Restate the listing below word for word; no picture is to be carried over.
--- Information supplied Enclosed Below ---
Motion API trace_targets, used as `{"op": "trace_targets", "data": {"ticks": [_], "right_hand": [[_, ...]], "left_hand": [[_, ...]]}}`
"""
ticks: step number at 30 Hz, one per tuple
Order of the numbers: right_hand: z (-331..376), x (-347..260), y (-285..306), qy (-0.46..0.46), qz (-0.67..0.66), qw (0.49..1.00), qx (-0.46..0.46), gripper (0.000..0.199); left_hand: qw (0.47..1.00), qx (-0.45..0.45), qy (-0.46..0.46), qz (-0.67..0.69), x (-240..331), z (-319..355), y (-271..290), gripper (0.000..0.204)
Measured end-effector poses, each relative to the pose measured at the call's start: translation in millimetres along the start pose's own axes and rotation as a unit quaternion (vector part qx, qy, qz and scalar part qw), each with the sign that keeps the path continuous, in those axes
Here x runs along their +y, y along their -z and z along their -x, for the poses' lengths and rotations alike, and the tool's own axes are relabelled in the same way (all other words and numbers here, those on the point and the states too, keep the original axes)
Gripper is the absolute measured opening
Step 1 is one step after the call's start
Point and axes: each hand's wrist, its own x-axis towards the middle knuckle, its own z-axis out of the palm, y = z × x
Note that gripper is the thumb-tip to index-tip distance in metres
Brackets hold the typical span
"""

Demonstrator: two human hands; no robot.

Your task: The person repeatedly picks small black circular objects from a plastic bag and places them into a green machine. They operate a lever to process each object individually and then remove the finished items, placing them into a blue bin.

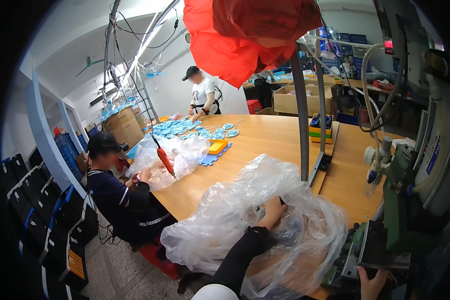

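Observation:
My left hand [272,212], below a black sleeve, reaches into a large clear plastic bag [210,210] on the wooden table. Its fingers are largely hidden by the film and the hand itself; small dark bits show beside them, too unclear to name. Low on the right, my right hand [371,285] is raised against the lower edge of a green bench machine [410,200] with a metal block [385,246]. Its thumb and fingers are apart, and I see nothing between them.
A person [117,185] on the left works at another plastic bag [185,152]; a red electric screwdriver [165,161] hangs there. Another person [203,95] stands behind blue ring-shaped parts [175,128]. A metal post [301,110] rises from the table. Red sheeting [245,40] hangs overhead.

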Motion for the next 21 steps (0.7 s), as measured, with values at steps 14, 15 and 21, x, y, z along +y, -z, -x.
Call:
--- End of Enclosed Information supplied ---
=== Task answer ===
Motion API trace_targets, used as `{"op": "trace_targets", "data": {"ticks": [_], "right_hand": [[_, ...]], "left_hand": [[_, ...]]}}`
"""
ticks: step number at 30 Hz, one per tuple
Order of the numbers: right_hand: z (-331..376), x (-347..260), y (-285..306), qy (-0.46..0.46), qz (-0.67..0.66), qw (0.49..1.00), qx (-0.46..0.46), gripper (0.000..0.199); left_hand: qw (0.47..1.00), qx (-0.45..0.45), qy (-0.46..0.46), qz (-0.67..0.69), x (-240..331), z (-319..355), y (-271..290), gripper (0.000..0.204)
Measured end-effector poses, each relative to the pose measured at the call's start: translation in millimetres along the start pose's own axes and rotation as a unit quaternion (vector part qx, qy, qz and scalar part qw), each with the sign that keeps the path continuous, in those axes
Here x runs along their +y, y along their -z and z along their -x, for the poses' lengths and rotations alike, and the tool's own axes are relabelled in the same way (all other words and numbers here, those on the point and the states too, keep the original axes)
Gripper is the absolute measured opening
Step 1 is one step after the call's start
Point and axes: each hand's wrist, its own x-axis towards the middle knuckle, its own z-axis out of the palm, y = z × x
Note that gripper is the thumb-tip to index-tip distance in metres
Brackets hold the typical span
"""

Demonstrator: two human hands; no robot.

Your task: The person repeatedly picks small black circular objects from a plastic bag and places them into a green machine. They operate a lever to process each object individually and then remove the finished items, placing them into a blue bin.


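Observation:
My left hand [272,212], below a black sleeve, reaches into a large clear plastic bag [210,210] on the wooden table. Its fingers are largely hidden by the film and the hand itself; small dark bits show beside them, too unclear to name. Low on the right, my right hand [371,285] is raised against the lower edge of a green bench machine [410,200] with a metal block [385,246]. Its thumb and fingers are apart, and I see nothing between them.
A person [117,185] on the left works at another plastic bag [185,152]; a red electric screwdriver [165,161] hangs there. Another person [203,95] stands behind blue ring-shaped parts [175,128]. A metal post [301,110] rises from the table. Red sheeting [245,40] hangs overhead.
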
Motion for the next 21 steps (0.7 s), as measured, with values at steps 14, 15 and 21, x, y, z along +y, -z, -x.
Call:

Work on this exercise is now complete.